Once he did this while T.’s mother was bent down looking at a bottle.  An old lady came along, said, “Well, I never!” and started hitting her with her purse.  The response: “Maybe you should, and then you’ll be in a better mood.”

Another of my unique friends, M., seems to know other people I know as well: the youth pastor I used to work with 12 years ago, and a new convert at my church who almost went to live with him.

He is the kind of person who started out with a completely normal, ordinary name, hated it, and legally changed it to a name from myth (which if I named to you, would identify him, so I won’t give the name).  He also wore a beautiful kilt to T’s first Highland Games, in October 2010.

We used to play Dungeons and Dragons with him, his sister, his sister’s boyfriend (now husband, who was the first one I befriended on that BBS), T., and a teenager who also hung around in our little group on the BBS and in person, back around 2000.

The teenager was obsessed with Star Wars, wore a Jedi cloak to my birthday party in 1999, and to this day, despite being a mature adult, insists on being called the name of a certain Star Wars character.

In maybe 2001 or so, there was a rift in this group when everyone except me turned against one of the members.  I felt like, because I did not want to cut him out as well, I was also jettisoned, because after that, there were no more invites, no more showing up for our invites.

But in the summer of 2010, having reconnected with all these people through Facebook, and finding the rift repaired because the outed member had greatly matured, Jeff and I invited them to a party.
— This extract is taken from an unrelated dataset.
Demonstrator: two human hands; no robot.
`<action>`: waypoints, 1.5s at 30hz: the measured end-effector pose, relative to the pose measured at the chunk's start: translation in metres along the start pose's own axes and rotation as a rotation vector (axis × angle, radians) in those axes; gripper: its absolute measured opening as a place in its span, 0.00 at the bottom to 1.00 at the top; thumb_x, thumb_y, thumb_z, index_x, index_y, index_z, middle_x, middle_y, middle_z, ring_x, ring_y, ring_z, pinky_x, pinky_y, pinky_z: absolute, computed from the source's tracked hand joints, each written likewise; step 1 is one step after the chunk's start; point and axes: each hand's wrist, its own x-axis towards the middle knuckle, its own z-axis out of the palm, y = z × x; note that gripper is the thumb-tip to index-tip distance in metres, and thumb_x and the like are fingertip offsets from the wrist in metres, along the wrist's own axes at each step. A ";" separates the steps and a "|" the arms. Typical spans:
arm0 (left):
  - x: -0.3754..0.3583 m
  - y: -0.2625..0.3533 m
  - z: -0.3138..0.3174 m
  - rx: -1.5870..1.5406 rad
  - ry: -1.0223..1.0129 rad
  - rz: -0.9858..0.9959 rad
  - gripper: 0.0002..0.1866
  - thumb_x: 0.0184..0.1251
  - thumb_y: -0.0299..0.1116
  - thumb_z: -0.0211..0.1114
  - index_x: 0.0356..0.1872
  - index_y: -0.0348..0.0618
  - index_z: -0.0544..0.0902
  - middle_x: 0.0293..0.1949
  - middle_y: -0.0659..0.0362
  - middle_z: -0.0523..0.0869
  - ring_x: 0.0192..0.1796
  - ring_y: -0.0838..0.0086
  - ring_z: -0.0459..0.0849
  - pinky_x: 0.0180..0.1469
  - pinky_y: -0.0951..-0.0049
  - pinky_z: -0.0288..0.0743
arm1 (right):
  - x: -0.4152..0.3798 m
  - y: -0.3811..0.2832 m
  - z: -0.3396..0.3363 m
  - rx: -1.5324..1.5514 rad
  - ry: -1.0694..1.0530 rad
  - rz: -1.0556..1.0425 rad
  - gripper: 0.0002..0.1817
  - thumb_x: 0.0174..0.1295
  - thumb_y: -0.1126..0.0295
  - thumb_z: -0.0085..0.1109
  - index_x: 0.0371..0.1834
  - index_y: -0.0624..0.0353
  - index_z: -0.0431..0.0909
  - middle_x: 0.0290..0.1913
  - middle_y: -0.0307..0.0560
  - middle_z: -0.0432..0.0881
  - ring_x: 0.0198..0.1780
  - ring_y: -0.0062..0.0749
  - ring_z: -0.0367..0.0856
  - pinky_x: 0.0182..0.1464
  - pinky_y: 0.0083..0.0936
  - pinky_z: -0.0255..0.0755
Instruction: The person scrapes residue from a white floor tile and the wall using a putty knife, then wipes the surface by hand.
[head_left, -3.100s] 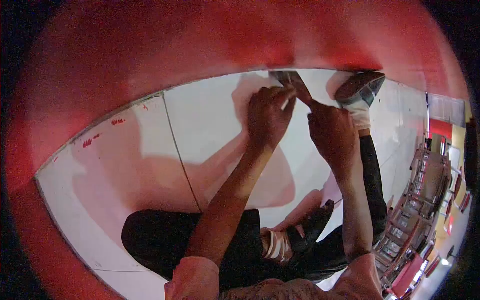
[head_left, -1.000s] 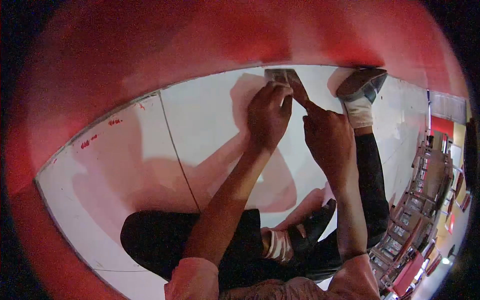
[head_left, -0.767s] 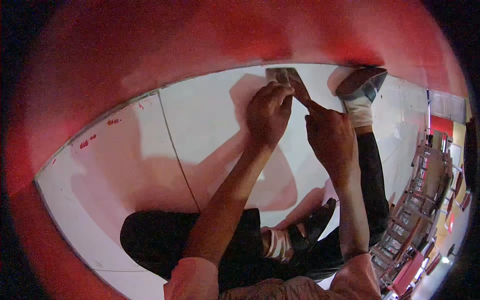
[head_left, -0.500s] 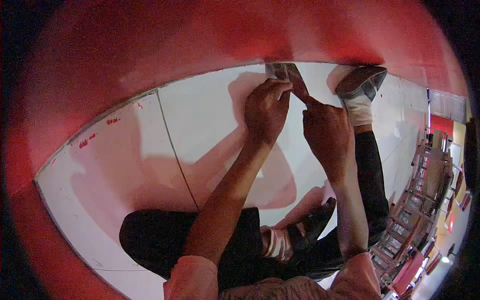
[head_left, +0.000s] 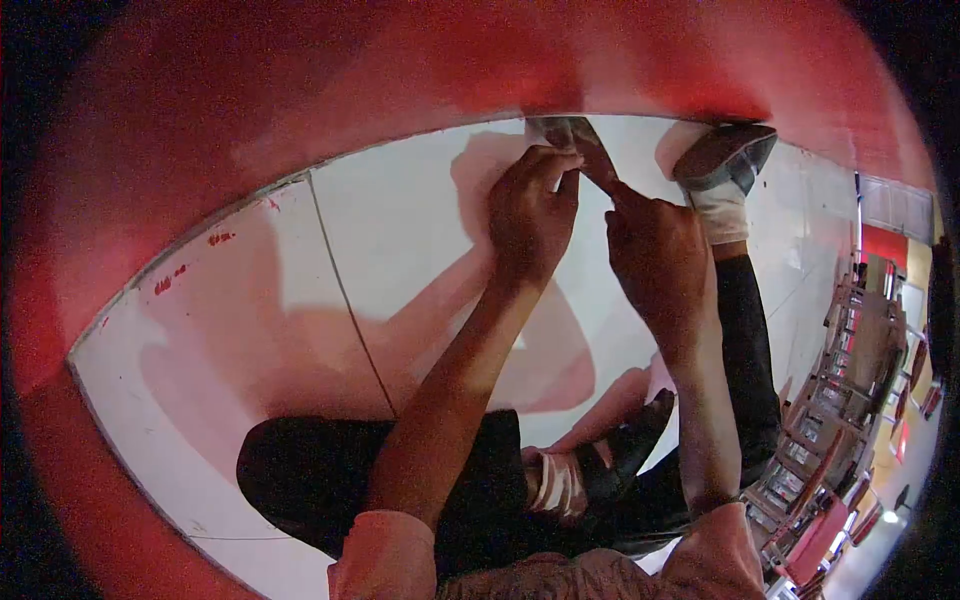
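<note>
Nearest, below the grip, black trousers (head_left: 320, 465) stretch across the white floor (head_left: 420, 230). The right hand (head_left: 658, 250) is closed on the narrow end of a dark scraper (head_left: 596, 158); the left hand (head_left: 533, 215) curls over its wide end, hold unclear. Just ahead, the scraper reaches the red wall (head_left: 400, 65): apparently edge work, calling for a steady angle.

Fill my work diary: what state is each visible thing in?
Right hand: closed on flat tool
Flat tool: held, far edge at base of red wall
Left hand: fingers bent, at the tool; grip unclear
White floor: marked with red spots
Right shoe: worn, close to the wall
Left shoe: worn
Background furniture: unclear
</note>
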 end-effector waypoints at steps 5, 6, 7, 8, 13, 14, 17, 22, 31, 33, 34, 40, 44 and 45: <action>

M. had a sunburn, claimed that grass was good for sunburn, then went out and rubbed his back on our little closed-in lawn.  While doing so, he lost his iPod, but didn’t realize it.  That night, it rained.

The next morning, we found his iPod on the lawn, and returned it to him.  I don’t know if it still worked.

I’m told by T. that M.’s wife was a very serious person in high school, the last person he would’ve expected to marry M.  Yet they were together for many years before getting married, so she must’ve had both eyes open.  Funny how things turn out, isn’t it?